**Work task**
Your answer should be the lines of the material that include the word "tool".

**Data**
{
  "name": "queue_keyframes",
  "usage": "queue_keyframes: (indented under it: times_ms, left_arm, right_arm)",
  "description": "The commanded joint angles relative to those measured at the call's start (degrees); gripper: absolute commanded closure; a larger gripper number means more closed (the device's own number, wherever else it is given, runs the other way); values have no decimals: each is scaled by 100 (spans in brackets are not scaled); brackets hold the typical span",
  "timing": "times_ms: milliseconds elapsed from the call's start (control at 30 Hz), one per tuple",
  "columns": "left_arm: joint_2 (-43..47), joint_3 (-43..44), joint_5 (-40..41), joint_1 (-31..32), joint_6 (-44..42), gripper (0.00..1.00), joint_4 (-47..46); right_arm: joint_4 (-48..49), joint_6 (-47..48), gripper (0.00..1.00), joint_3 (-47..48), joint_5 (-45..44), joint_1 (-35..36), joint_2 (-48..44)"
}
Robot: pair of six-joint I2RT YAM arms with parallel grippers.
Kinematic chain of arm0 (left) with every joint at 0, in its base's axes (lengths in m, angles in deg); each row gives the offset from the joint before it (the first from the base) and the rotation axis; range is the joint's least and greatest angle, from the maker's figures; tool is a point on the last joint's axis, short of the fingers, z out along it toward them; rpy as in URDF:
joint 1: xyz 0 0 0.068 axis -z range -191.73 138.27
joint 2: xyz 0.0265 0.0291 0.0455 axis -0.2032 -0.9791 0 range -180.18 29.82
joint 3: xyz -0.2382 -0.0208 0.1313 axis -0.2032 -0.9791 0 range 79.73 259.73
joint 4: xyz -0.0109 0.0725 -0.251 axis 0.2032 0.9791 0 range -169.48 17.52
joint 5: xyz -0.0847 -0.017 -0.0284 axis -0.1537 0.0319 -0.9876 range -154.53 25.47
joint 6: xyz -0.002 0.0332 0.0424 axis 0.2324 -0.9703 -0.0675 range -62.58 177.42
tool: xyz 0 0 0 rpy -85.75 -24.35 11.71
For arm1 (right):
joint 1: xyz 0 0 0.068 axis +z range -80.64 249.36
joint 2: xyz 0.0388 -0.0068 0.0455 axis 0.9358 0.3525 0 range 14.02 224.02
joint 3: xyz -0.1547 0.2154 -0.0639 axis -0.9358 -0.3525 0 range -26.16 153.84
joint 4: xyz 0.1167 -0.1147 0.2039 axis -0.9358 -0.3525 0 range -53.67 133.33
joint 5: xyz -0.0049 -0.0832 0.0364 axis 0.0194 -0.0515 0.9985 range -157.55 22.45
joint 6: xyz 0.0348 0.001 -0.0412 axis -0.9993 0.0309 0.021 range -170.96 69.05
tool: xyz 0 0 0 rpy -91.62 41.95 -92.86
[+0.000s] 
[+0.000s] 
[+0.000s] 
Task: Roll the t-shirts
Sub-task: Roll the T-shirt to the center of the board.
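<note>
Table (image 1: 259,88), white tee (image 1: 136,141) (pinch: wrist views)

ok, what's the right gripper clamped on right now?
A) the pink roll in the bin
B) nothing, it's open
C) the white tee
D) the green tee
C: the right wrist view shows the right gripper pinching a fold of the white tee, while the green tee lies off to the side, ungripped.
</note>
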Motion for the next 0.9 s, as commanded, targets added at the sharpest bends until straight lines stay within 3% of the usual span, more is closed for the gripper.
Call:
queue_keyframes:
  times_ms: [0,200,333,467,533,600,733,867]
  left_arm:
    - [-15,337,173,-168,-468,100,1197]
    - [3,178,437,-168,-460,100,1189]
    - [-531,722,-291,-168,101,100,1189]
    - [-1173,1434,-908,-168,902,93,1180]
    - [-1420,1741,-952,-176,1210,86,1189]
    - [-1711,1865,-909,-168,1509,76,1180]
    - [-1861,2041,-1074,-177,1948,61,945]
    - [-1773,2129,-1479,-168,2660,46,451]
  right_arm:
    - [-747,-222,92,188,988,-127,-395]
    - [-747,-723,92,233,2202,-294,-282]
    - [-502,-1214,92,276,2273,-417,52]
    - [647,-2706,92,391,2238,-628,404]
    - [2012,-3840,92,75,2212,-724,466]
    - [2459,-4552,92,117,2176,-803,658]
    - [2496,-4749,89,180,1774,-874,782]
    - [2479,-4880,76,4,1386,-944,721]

**Solution below**
Kinematic chain of arm0 (left) with every joint at 0, in its base's axes (lengths in m, angles in deg); each row gives the offset from the joint before it (the first from the base) and the rotation axis; range is the joint's least and greatest angle, from the maker's figures; tool is a point on the last joint's axis, short of the fingers, z out along it toward them; rpy as in URDF:
tool: xyz 0 0 0 rpy -85.75 -24.35 11.71
tool: xyz 0 0 0 rpy -91.62 41.95 -92.86

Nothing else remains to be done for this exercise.